> YOUR OBJECTIVE: Each line below that contains "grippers" counts once; report the total and nothing more.

> THE DATA:
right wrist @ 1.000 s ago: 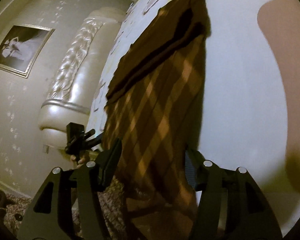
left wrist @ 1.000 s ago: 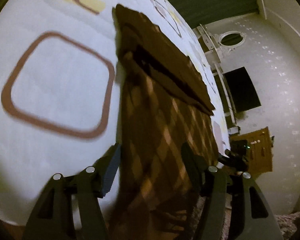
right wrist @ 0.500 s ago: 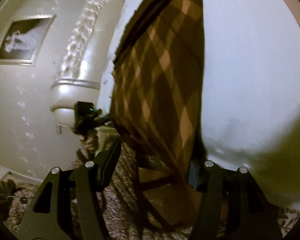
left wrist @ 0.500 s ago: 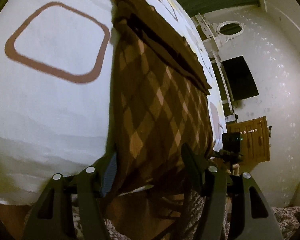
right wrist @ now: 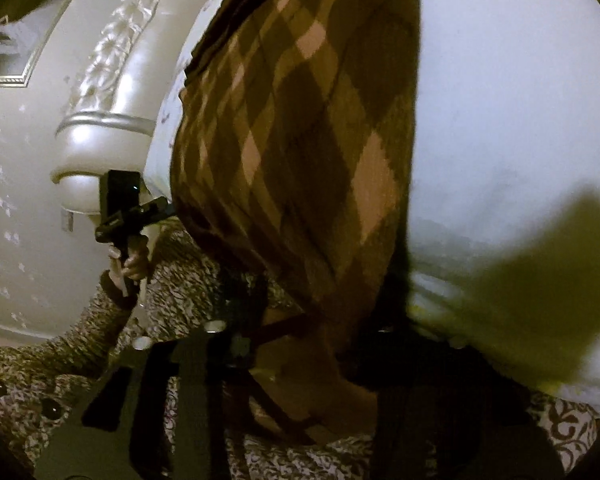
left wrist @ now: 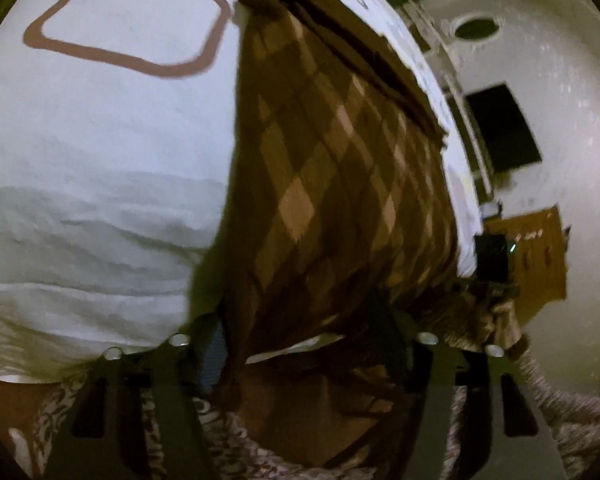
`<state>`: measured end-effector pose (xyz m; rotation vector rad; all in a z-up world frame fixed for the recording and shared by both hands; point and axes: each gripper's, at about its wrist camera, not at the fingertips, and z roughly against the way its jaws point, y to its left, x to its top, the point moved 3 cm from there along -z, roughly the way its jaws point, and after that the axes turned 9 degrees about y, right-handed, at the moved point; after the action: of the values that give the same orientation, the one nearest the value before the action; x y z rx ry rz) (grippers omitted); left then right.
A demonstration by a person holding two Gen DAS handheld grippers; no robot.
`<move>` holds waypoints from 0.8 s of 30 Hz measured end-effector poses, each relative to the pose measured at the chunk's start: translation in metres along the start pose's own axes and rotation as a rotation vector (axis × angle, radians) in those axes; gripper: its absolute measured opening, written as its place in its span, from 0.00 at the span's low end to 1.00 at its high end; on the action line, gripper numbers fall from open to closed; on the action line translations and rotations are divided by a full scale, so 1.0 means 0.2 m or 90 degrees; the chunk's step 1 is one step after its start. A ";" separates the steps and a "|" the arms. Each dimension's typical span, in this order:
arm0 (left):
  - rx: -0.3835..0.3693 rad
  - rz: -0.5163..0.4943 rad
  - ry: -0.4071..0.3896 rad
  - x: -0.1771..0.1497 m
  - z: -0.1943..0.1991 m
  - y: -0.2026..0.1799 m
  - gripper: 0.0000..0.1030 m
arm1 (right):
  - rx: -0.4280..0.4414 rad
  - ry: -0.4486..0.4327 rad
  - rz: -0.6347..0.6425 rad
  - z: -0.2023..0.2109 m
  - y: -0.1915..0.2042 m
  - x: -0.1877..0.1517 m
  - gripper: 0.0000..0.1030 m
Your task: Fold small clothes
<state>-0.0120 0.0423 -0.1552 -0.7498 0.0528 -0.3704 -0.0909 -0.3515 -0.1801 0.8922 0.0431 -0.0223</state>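
- Brown garment (left wrist: 340, 168) with a tan diamond check lies across a white bedsheet (left wrist: 100, 168), its near edge drawn past the bed's edge toward both cameras.
- Left gripper (left wrist: 300, 344) has its fingers (left wrist: 208, 356) spread wide, with the cloth's near edge bunched between them; whether the pads actually pinch the fabric cannot be told.
- Right gripper (right wrist: 296, 344) likewise frames the hanging hem of the brown garment (right wrist: 300, 128), jaws apart; its right finger is lost in shadow, so the grip cannot be told either.
- Rounded brown square outline (left wrist: 128, 24) is printed on the sheet to the left of the cloth, apart from it.
- Darker, plain brown band of the garment runs along its far edge.
- Padded pale headboard (right wrist: 104, 120) and a framed picture (right wrist: 16, 48) on the wall fill the right wrist view's left side.
- Wooden cabinet (left wrist: 536, 256) stands by the far wall in the left wrist view, beyond the opposite gripper.
- Patterned sleeve (right wrist: 112, 320) of the person shows below the headboard.
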 end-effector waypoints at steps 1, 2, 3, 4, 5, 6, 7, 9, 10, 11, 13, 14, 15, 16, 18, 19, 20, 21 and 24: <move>0.017 -0.004 0.022 -0.01 -0.03 0.00 0.32 | -0.004 0.000 0.003 0.00 0.00 0.00 0.18; 0.028 -0.003 0.038 -0.01 -0.05 -0.01 0.27 | -0.005 -0.001 0.006 -0.01 0.01 0.00 0.12; 0.039 -0.004 0.053 -0.02 -0.07 -0.01 0.20 | -0.007 -0.001 0.009 -0.01 0.01 0.00 0.09; 0.047 -0.011 0.063 -0.03 -0.09 -0.01 0.13 | -0.006 -0.003 0.011 -0.01 0.02 0.00 0.04; 0.049 -0.018 0.064 -0.03 -0.09 -0.02 0.10 | -0.005 -0.005 0.013 -0.01 0.02 0.00 0.03; 0.049 -0.022 0.062 -0.03 -0.09 -0.03 0.05 | -0.004 -0.009 0.015 -0.01 0.03 -0.01 0.03; 0.042 -0.025 0.058 -0.03 -0.08 -0.03 0.04 | -0.004 -0.012 0.016 -0.01 0.04 -0.01 0.03; 0.028 -0.024 0.047 -0.02 -0.07 -0.02 0.03 | 0.004 -0.021 0.016 0.00 0.04 -0.02 0.03; 0.021 -0.022 0.044 -0.02 -0.07 -0.02 0.03 | 0.012 -0.027 0.014 0.01 0.05 -0.03 0.03; 0.015 -0.020 0.038 -0.02 -0.06 -0.01 0.03 | 0.018 -0.033 0.013 0.02 0.04 -0.03 0.03; -0.032 -0.005 0.018 -0.02 -0.02 0.00 0.03 | 0.051 -0.052 0.004 0.06 0.04 -0.05 0.03; -0.045 0.005 0.008 -0.02 -0.01 0.01 0.03 | 0.073 -0.065 -0.004 0.08 0.04 -0.06 0.03; -0.055 0.014 -0.001 0.00 0.01 0.02 0.03 | 0.090 -0.074 -0.008 0.09 0.04 -0.07 0.03; -0.080 0.029 -0.015 0.01 0.04 0.03 0.03 | 0.111 -0.084 -0.012 0.11 0.03 -0.07 0.03; -0.120 0.050 -0.040 0.04 0.09 0.03 0.03 | 0.143 -0.106 -0.016 0.16 0.05 -0.08 0.03; -0.137 0.055 -0.050 0.06 0.12 0.03 0.03 | 0.162 -0.118 -0.016 0.18 0.06 -0.07 0.03; -0.151 0.057 -0.064 0.08 0.14 0.02 0.03 | 0.185 -0.133 -0.014 0.22 0.08 -0.05 0.03; -0.164 0.058 -0.081 0.12 0.18 0.01 0.03 | 0.199 -0.144 -0.013 0.24 0.09 -0.04 0.03; -0.191 0.059 -0.111 0.23 0.24 -0.04 0.03 | 0.245 -0.182 -0.004 0.33 0.13 0.03 0.03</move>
<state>0.0373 0.0516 -0.1113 -1.0703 -0.0218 -0.2087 -0.0815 -0.3862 -0.1187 1.2654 -0.2328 -0.1685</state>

> ANSWER SPACE: 2